* **What the task requires**
Look below for the line containing "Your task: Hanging"; from there, print each line exactly up to and including the line containing "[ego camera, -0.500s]", and stop.

* **Supplied data**
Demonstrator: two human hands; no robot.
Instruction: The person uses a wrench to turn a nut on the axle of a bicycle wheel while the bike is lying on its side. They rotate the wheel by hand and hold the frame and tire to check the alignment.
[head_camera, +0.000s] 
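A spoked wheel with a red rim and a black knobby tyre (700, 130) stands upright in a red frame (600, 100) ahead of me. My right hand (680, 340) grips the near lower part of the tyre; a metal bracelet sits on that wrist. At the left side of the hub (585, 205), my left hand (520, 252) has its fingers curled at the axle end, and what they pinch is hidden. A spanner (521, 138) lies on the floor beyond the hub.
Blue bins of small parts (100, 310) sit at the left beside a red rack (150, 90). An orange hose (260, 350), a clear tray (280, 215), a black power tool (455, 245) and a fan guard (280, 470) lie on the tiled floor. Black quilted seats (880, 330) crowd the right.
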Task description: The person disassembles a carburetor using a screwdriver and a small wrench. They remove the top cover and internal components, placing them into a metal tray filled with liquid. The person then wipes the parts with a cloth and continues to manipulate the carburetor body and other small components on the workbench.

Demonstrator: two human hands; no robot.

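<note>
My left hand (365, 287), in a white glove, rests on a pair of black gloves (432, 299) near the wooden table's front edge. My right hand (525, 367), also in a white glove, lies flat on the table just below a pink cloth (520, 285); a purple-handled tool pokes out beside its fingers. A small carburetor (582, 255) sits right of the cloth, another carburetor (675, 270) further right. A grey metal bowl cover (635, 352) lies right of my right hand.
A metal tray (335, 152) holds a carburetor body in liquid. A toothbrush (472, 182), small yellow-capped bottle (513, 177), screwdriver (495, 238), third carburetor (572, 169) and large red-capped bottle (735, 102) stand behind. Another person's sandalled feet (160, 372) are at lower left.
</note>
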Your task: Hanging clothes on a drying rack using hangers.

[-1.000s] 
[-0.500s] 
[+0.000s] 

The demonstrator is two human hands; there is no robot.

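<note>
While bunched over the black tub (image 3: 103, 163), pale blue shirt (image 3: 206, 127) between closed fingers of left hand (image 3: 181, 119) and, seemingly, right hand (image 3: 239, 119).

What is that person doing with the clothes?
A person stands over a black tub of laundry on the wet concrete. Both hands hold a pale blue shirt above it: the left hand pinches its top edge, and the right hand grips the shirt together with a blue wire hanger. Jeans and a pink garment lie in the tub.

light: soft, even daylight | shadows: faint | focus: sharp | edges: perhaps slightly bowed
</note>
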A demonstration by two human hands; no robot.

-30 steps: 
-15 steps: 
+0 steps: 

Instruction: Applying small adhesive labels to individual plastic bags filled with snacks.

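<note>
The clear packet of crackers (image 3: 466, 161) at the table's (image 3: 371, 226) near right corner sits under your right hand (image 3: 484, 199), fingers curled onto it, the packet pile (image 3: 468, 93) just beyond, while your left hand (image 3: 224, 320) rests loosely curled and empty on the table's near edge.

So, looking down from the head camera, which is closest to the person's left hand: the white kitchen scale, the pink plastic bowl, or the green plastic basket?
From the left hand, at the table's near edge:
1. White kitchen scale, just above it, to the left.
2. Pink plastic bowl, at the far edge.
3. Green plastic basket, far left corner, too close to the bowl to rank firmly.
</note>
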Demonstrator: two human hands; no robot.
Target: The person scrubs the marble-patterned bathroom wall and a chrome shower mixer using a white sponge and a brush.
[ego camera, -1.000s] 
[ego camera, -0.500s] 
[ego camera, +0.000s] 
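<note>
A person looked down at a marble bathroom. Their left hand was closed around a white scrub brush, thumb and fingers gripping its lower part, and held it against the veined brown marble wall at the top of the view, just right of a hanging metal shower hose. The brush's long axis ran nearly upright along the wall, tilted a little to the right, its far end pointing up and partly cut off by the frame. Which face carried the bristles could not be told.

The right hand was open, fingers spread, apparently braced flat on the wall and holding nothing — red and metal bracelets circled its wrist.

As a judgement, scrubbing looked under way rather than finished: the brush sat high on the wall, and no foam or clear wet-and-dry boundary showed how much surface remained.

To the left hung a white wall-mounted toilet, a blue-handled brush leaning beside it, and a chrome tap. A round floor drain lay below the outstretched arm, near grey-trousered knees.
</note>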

* **Answer area**
Your task: Hanging clothes on a drying rack using hangers.

[-1.000s] 
[-0.500s] 
[+0.000s] 

The demonstrator is two human hands; there is no robot.

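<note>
While bunched over the black tub (image 3: 103, 163), pale blue shirt (image 3: 206, 127) between closed fingers of left hand (image 3: 181, 119) and, seemingly, right hand (image 3: 239, 119).

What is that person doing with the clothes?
A person stands over a black tub of laundry on the wet concrete. Both hands hold a pale blue shirt above it: the left hand pinches its top edge, and the right hand grips the shirt together with a blue wire hanger. Jeans and a pink garment lie in the tub.

light: soft, even daylight | shadows: faint | focus: sharp | edges: perhaps slightly bowed
</note>
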A demonstration by two human hands; no robot.

-30 steps: 
-15 steps: 
+0 steps: 

Instruction: Applying small adhesive labels to individual plastic bags filled with snacks.

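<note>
The clear packet of crackers (image 3: 466, 161) at the table's (image 3: 371, 226) near right corner sits under your right hand (image 3: 484, 199), fingers curled onto it, the packet pile (image 3: 468, 93) just beyond, while your left hand (image 3: 224, 320) rests loosely curled and empty on the table's near edge.

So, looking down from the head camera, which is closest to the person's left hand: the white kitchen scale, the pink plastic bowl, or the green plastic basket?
From the left hand, at the table's near edge:
1. White kitchen scale, just above it, to the left.
2. Pink plastic bowl, at the far edge.
3. Green plastic basket, far left corner, too close to the bowl to rank firmly.
</note>
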Demonstrator: two human hands; no robot.
Target: The person scrubs the marble-patterned bathroom wall and a chrome shower mixer using a white sponge and a brush.
[ego camera, -1.000s] 
[ego camera, -0.500s] 

This concludes the response.